◆ **TRY IT**:
The result should be the listing below, restated exactly, with its pictures left out.

◆ **DATA EXCERPT**:
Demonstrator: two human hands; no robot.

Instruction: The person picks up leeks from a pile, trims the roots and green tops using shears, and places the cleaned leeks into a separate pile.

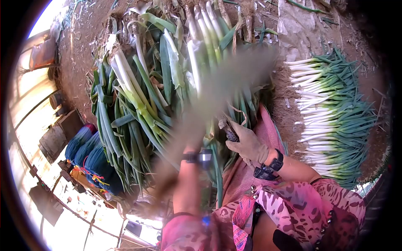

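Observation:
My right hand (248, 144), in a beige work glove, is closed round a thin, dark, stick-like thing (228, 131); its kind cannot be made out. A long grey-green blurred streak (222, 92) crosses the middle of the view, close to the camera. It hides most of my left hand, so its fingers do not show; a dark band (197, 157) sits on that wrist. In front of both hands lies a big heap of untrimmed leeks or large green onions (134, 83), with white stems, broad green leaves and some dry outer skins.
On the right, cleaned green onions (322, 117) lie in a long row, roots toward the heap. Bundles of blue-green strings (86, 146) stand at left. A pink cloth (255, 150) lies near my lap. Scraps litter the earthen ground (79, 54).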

◆ **ANSWER TO THIS PROBLEM**:
Demonstrator: two human hands; no robot.

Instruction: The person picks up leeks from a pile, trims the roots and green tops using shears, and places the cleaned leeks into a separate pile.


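Observation:
My right hand (248, 144), in a beige work glove, is closed round a thin, dark, stick-like thing (228, 131); its kind cannot be made out. A long grey-green blurred streak (222, 92) crosses the middle of the view, close to the camera. It hides most of my left hand, so its fingers do not show; a dark band (197, 157) sits on that wrist. In front of both hands lies a big heap of untrimmed leeks or large green onions (134, 83), with white stems, broad green leaves and some dry outer skins.
On the right, cleaned green onions (322, 117) lie in a long row, roots toward the heap. Bundles of blue-green strings (86, 146) stand at left. A pink cloth (255, 150) lies near my lap. Scraps litter the earthen ground (79, 54).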

What appears above is the complete answer.